Sustainability Live: What the speakers have to say...
With Sustainability Live 2015 less than two weeks away, we have selected our top quotes from some of the industry experts that will be leading the discussions throughout the three-day show.
To give you a flavour of what to expect from this year's show, edie has been conducting exclusive interviews with some of the key speakers. From Carlsberg’s Charlotta Lyon to Forum for the Future’s David Bent, leading sustainability experts to Government officials and business executives, read and share your favourites, and click on the speakers’ profile pictures to read the full, exclusive interviews.
"Big businesses are at risk of being left behind. When it comes to disruptive change within an industry, it's rarely the incumbents that lead the charge - they actually tend to be the ones that are effectively destroyed.
The vast majority of incumbent businesses have habituated themselves to get slightly better at what they're already doing rather than exploring new, revolutionary business models, often because they can't allocate enough resources."
"Any company's core business is its products. But it's still possible to be a sustainability leader without ever really touching products.
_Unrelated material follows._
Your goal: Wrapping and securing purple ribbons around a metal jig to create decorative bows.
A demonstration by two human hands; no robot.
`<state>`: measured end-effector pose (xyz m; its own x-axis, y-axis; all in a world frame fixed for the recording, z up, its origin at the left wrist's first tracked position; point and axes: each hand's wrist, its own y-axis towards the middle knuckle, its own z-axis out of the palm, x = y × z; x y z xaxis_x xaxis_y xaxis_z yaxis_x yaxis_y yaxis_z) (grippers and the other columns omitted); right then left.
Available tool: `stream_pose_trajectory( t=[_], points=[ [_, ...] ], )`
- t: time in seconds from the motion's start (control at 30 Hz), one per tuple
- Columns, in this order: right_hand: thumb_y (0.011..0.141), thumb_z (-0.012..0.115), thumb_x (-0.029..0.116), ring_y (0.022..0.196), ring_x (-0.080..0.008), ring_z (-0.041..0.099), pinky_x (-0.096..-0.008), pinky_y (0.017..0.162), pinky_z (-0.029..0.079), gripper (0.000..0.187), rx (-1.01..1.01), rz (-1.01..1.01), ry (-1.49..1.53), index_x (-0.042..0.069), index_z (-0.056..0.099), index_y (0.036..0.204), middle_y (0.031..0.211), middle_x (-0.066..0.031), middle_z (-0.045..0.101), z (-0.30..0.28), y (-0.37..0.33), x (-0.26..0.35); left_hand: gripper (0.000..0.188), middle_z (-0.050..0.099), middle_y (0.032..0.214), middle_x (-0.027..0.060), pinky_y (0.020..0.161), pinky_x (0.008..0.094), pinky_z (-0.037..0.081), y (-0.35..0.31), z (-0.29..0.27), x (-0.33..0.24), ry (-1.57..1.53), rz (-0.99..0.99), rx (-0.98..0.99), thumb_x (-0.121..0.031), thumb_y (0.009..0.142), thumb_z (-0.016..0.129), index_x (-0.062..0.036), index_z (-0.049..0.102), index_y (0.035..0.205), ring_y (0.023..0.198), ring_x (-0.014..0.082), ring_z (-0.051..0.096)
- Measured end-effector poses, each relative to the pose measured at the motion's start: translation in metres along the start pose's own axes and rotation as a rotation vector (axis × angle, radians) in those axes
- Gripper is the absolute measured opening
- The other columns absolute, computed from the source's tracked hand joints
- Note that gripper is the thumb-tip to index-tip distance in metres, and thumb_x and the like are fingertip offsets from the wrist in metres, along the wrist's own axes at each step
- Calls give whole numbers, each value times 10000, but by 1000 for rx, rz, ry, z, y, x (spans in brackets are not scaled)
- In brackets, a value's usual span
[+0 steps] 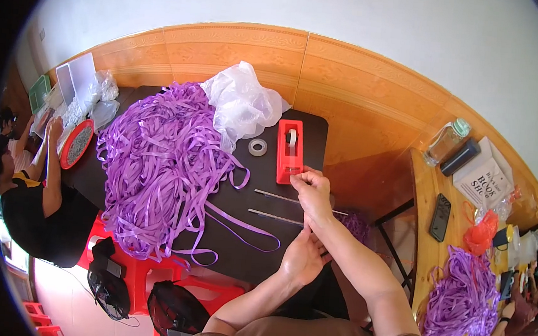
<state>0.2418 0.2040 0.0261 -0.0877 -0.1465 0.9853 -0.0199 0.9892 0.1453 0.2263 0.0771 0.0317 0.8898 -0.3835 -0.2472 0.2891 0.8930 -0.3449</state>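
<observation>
At the front end of a red tape dispenser, the thumb and fingers of my right hand are pinched on the tape by the cutter; the strip itself hardly shows. My left hand is below the right wrist, palm turned up and fingers curled. Its fingertips are close together beside the end of a thin silvery rod; what they hold is hidden. Another thin rod lies just beyond, passing under my right hand. A loose tape roll lies left of the dispenser.
A big heap of purple ribbon covers the dark table's left side, beside a white plastic bag. Far left, a person works by a red tray. A wooden table at right holds a phone and more purple ribbon.
</observation>
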Motion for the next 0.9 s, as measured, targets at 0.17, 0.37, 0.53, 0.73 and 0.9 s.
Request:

Two or three years ago, I thought there was going to be a new wave of sustainability driven innovation, but it hasn't quite come through in the way I would have expected.
Even the real leaders are still designing, making and selling the same stuff made in slightly more sustainable ways, rather than thinking about what new stuff they need to do. Concepts like the circular economy are starting to change that thinking, but it's not happening anywhere near as fast as I had thought and hoped."
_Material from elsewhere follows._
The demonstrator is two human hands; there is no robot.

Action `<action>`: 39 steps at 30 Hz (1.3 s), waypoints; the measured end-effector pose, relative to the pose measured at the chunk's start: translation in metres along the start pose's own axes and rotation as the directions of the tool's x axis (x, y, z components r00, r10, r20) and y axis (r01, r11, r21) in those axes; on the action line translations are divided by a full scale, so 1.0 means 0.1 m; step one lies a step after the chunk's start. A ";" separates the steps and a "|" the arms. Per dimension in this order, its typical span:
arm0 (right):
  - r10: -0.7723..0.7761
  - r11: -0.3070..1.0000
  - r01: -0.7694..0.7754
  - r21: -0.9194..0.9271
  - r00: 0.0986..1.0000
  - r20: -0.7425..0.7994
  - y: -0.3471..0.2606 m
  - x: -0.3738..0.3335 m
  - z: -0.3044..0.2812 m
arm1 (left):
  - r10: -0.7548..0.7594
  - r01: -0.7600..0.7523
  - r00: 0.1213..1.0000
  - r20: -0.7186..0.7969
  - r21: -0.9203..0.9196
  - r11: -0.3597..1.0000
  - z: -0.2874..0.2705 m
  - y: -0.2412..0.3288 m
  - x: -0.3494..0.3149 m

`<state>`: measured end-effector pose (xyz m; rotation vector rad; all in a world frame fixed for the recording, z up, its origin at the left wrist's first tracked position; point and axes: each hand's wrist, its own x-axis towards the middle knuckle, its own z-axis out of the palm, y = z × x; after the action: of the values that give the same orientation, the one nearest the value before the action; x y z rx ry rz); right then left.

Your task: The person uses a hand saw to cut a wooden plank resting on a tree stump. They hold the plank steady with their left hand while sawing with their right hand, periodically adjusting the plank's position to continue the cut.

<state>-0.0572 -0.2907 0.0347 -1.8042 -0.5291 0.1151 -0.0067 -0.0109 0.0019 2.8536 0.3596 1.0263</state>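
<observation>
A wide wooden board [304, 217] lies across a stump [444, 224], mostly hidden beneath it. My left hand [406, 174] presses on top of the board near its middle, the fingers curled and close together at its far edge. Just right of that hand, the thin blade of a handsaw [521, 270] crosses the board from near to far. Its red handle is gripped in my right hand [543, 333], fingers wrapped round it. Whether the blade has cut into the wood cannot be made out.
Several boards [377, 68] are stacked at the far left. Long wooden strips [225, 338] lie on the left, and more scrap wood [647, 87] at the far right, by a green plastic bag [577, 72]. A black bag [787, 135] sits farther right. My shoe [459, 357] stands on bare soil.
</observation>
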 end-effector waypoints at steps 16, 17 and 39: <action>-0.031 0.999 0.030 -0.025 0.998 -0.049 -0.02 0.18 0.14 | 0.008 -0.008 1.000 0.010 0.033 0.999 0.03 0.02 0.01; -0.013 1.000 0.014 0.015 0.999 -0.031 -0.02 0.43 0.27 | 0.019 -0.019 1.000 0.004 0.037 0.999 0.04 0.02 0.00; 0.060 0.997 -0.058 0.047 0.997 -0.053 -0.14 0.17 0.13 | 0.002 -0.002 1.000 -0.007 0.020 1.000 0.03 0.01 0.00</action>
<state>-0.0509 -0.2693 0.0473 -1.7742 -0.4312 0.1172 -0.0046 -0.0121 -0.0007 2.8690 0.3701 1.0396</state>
“60% of consumers are looking for 'green' products. It's a no-brainer. But I talk to people who work in sustainable roles in big PLCs, and their biggest problem is getting the stakeholders to commit the funds because there are always other priorities.
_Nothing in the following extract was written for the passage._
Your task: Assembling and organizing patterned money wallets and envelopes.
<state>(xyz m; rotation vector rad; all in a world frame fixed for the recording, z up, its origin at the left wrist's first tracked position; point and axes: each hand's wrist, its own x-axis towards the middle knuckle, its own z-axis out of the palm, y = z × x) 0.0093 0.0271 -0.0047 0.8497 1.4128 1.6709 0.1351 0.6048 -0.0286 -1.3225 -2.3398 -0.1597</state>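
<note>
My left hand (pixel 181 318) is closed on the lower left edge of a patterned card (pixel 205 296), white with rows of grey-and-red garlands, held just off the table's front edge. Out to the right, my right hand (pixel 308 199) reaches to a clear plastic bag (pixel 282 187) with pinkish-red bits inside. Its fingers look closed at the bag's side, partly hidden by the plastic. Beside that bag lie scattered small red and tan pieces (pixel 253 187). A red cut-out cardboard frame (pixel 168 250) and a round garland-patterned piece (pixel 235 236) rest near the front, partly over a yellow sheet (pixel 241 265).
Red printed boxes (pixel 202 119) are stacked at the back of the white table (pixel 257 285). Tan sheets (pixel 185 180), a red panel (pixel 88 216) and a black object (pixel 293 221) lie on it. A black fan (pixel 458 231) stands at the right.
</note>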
I think that's one of the biggest challenges - leveraging the finance."
“Regardless of the issues the parties choose to campaign on, the real test of any Government is what they can achieve while in power. We’ve been tempted by visions of the ‘green economy’ for many years. New waves of investment and innovation; zero carbon new builds; community-scale energy solutions and green jobs.
Making that vision a reality will mean that Government, of whatever hue, has to make a strong and unwavering commitment to translating the rhetoric of the manifesto into the reality of effective and concerted action, whether in the form of investment, taxation or regulation.”
“There is no excuse for organisations not to buy green electricity. If a business wants a renewable supply agreement, the market is not pricing in a green premium above and beyond Climate Change Levy. It doesn't make a difference in terms of cost to serve - whether you have a brown or green supply agreement, the cost is the same.
So businesses should green their supply. And there are clear benefits, both environmentally because of the reduction in carbon emissions, and financially as well, through carbon credits."
“People need to accept that climate change is an extreme threat to their globalised business model. The focus on supply chain vulnerability will only increase with the increased regularity of extreme weather events. Big companies are currently forced to do their own research to find out what suppliers are doing.
CDP is looking to standardise this information on big-time commodities like palm oil and distribute this data to buyers to streamline the procurement process."
"I agree with the statement that today’s business models are not fit for purpose if we are to deliver the transformational changed needed to create a sustainable future. The models we have today, across different countries and different sectors, are so well-established that they don’t really help in making some of those transformational changes.
It can be very challenging to deliver against sustainability objectives if the way we do business is already so engrained."
"At the moment we are competing under regulations – that other countries don't have – and they need to be overcome if we are to be globally competitive.
For industries that rely on trade and have heavy energy use as part of their manufacturing process, the only way to meet targets in future [without a global agreement in Paris] could be to shift manufacturing overseas."
"We're confident that the right people will know about ESOS and we are hopeful that they will comply by the deadline [5 December, 2015]. We sent out 13,000 letters in October and November last year and we've sent out another round of letters in March with an 'act now' prompt.
The deadline is set in law so it's in a business's interest to comply."
"It's not quite a tsunami, but the smart money which has never invested in the UK before, is coming now. I think it's a sea change - over the past 18 months institutional investors have started seeing sustainability as a good investment rather than something that is simply nice to have.
People are looking at their portfolios and are looking to balance the risk they are facing with the dangers of stranded assets, the carbon bubble and the discussion around fossil fuel divestment."
"Many environmental professionals view the new ISO 14001 as an improvement. It will demonstrate an organisation's real commitment and will be much more than a tick-box exercise or a management system on the side.
By truly embedding the environment into the organisation's operations, strategic thinking, risk management and planning, there are plenty of benefits to be had, especially for early adopters."